A direita, sendo individualista, acredita que a desigualdade não é apenas o furto de dotacoes desiguais no nascimento ou na constituicao, mas tambem a retribuicao desigual pelo esforço individual, cabendo ao Estado tao somente fazer com os que os individuos tenham chances relativamente iguais (pela educacao, por exemplo), mas sem procurar repartir ele mesmo o estoque de ativos acumulados desigualmente pelos individuos. Pode-se, tambem, e acho que a direita aceita isto, corrigir desigualdades extremas pela taxacao diferenciada, atribuidos aos extremamente desprovidos um minimo indispensavel para sua sobrevivencia.

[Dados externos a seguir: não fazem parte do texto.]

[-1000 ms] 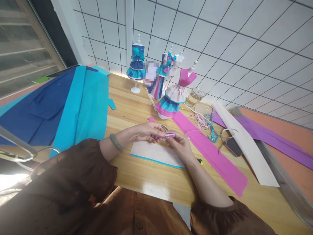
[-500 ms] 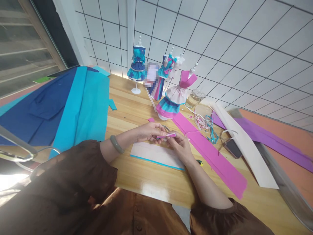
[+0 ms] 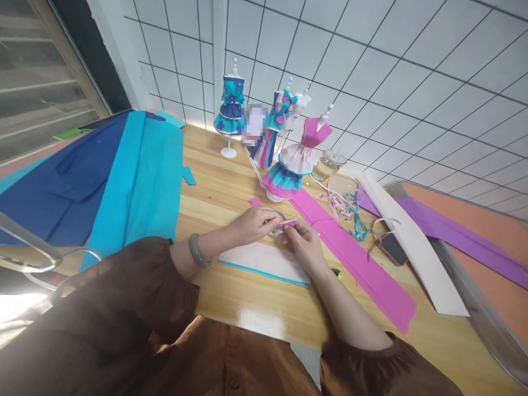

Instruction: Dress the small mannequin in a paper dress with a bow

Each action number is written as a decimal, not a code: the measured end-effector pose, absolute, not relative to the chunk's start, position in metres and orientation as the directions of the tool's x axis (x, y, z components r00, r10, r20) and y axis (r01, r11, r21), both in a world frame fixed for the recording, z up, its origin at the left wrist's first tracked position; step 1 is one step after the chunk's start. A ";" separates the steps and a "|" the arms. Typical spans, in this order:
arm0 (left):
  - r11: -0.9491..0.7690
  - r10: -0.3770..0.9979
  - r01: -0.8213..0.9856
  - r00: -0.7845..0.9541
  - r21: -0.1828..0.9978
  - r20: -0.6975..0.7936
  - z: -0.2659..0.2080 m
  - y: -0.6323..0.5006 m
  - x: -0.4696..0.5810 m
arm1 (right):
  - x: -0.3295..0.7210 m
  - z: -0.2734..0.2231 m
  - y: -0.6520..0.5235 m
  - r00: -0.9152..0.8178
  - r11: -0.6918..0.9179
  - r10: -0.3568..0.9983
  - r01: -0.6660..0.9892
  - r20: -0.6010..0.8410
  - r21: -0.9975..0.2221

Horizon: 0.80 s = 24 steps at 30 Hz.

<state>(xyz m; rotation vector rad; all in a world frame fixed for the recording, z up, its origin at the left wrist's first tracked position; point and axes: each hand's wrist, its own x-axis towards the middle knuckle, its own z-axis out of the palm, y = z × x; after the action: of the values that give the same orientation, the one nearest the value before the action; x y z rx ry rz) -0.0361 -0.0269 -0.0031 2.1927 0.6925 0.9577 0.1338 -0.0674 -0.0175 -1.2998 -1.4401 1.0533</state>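
Observation:
My right hand (image 3: 306, 242) pinches a small folded pink-and-white strip (image 3: 291, 222) between thumb and fingers. At the strip's left end, the closed fingertips of my left hand (image 3: 256, 224) meet it, partly covering that end. Below both hands lies a flat pale pink panel (image 3: 264, 260) with a bright blue lower edge; my right wrist overlaps its right end. Just behind the fingers, part of a grey ring-shaped thing shows, mostly hidden.
Small dress forms stand at the back, one in a pink-and-blue dress (image 3: 295, 157). Blue cloth (image 3: 152, 181) covers the left side. A long pink strip (image 3: 355, 258), a white strip (image 3: 412, 247) and a glass jar (image 3: 329, 165) are on the right.
My left hand's fingers have drawn back slightly to the left and closed tighter at the strip's end, baring more of its pink side. My right hand stays nearly in place.

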 end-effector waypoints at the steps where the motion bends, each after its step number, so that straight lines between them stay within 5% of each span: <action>1: -0.669 0.662 0.206 0.601 0.714 0.447 -0.004 -0.026 -0.036 | 0.134 -0.017 -0.067 -0.039 0.081 0.997 0.227 0.074 -0.971; 17: -0.831 0.554 0.440 0.599 0.340 0.578 -0.014 -0.030 -0.033 | 0.130 -0.017 -0.068 0.012 -0.008 1.000 0.179 -0.006 -0.984; 24: -0.815 0.579 0.427 0.565 0.393 0.588 -0.016 -0.027 -0.033 | 0.130 -0.017 -0.069 -0.002 0.007 1.000 0.149 0.007 -0.989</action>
<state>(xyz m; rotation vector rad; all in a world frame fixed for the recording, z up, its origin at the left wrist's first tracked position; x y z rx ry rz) -0.0331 -0.0267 -0.0165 2.5912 0.8443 1.0862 0.1298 -0.0686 -0.0168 -1.3128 -1.3229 1.1306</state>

O diferencial, creio, começa, justamente, na atribuicao de um papel corretor ao Estado, que a direita quer reduzir ao minimo e a esquerda pretende transformar em mecanismo de justica social, com toda a violencia e injustica que podem vir associadas a este ativismo.
Essa dicotomia vai permanecer durante muito tempo, enqanto vivermos em sociedade de penuria, pelo menos...
Nao creio, voltando ao meu post, que eu venha a ter muitos comentarios ou propostas. Mas fica o exercicio para algum dia ser completado...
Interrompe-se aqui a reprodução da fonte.